Task requirements:
Looking at the data below, report how many lines contain "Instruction", with no other words.

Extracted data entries
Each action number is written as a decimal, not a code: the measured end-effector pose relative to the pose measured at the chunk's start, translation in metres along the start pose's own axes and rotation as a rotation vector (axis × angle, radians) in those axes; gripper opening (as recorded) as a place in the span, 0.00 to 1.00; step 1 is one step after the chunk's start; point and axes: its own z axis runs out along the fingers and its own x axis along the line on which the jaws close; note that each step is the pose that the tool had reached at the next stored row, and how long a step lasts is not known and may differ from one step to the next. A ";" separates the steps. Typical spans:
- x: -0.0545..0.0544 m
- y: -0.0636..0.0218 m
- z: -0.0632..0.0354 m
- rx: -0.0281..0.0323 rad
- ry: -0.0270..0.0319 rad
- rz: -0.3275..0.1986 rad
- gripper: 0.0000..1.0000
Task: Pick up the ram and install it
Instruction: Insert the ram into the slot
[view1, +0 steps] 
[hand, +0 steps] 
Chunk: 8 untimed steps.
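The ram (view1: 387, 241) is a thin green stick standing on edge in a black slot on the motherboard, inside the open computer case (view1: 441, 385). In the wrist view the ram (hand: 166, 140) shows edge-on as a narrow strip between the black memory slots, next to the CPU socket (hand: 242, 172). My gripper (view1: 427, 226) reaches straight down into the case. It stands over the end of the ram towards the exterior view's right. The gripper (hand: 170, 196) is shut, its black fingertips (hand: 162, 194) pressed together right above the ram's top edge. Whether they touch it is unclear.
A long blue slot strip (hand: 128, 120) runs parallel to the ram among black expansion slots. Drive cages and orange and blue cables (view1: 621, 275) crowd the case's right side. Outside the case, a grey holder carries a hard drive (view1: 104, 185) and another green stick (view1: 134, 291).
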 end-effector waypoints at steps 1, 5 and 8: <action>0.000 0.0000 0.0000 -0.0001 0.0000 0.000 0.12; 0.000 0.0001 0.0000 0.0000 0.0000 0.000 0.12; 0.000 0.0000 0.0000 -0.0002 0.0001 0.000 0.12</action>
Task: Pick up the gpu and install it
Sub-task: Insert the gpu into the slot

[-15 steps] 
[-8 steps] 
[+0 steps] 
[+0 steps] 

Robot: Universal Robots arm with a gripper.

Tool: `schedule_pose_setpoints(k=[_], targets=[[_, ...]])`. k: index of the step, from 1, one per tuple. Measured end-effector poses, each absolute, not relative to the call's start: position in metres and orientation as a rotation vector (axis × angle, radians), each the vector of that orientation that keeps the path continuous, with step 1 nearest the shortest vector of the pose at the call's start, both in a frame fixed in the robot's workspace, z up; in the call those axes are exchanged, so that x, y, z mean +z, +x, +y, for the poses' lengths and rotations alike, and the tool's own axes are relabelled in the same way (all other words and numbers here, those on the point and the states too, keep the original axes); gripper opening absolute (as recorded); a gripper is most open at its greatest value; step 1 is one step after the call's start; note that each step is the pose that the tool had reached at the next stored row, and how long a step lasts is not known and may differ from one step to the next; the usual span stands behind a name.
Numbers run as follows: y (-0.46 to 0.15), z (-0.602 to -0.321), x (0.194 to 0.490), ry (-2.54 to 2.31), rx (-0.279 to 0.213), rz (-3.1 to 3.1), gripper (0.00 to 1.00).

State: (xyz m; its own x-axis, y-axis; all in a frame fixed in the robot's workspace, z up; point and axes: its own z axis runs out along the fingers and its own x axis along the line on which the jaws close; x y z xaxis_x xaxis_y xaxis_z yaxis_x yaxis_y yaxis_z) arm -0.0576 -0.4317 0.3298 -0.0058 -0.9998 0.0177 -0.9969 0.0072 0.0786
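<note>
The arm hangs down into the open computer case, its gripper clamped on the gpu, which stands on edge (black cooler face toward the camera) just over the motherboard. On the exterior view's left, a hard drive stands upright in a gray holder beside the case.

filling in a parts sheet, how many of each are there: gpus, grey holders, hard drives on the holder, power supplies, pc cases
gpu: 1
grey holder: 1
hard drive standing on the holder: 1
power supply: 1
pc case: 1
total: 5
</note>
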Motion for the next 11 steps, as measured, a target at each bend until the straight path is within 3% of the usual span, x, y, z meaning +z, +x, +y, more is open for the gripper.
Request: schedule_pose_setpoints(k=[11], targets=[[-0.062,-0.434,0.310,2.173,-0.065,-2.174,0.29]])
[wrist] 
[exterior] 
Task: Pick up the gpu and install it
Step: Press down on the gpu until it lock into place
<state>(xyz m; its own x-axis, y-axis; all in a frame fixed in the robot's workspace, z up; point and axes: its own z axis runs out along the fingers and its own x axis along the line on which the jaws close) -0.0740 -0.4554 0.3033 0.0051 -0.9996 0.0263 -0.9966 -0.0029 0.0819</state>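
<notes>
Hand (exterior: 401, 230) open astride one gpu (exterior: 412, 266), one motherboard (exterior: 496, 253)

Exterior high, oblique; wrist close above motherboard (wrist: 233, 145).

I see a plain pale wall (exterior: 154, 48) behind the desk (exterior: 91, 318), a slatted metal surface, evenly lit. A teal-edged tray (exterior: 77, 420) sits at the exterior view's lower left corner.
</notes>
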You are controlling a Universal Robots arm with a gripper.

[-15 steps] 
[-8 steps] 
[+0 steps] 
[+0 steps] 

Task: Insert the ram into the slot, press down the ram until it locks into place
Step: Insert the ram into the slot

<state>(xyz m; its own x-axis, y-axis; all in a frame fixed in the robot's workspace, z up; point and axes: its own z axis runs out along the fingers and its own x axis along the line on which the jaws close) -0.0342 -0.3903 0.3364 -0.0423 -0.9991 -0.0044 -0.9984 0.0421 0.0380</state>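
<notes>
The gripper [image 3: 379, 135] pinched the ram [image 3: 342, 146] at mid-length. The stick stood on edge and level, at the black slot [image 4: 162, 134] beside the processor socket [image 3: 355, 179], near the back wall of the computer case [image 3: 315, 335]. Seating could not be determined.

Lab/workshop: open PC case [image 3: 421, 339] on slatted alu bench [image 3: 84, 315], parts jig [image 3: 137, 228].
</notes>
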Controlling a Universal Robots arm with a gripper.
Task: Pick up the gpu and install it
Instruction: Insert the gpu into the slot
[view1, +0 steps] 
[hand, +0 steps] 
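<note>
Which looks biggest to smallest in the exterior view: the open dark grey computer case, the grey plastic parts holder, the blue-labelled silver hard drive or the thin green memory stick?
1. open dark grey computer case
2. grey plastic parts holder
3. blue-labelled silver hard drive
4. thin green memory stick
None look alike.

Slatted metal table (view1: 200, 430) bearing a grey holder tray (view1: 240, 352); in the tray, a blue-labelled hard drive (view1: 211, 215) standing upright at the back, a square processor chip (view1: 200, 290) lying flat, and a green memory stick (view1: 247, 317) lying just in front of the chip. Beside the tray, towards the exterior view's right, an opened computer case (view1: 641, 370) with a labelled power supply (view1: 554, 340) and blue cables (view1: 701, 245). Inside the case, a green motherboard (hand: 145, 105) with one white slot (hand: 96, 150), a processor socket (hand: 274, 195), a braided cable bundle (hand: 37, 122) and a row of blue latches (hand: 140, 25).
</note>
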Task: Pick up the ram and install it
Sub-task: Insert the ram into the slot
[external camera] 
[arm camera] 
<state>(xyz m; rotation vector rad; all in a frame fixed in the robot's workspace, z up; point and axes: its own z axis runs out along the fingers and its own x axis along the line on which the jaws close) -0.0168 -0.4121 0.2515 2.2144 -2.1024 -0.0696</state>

Solution to the exercise:
2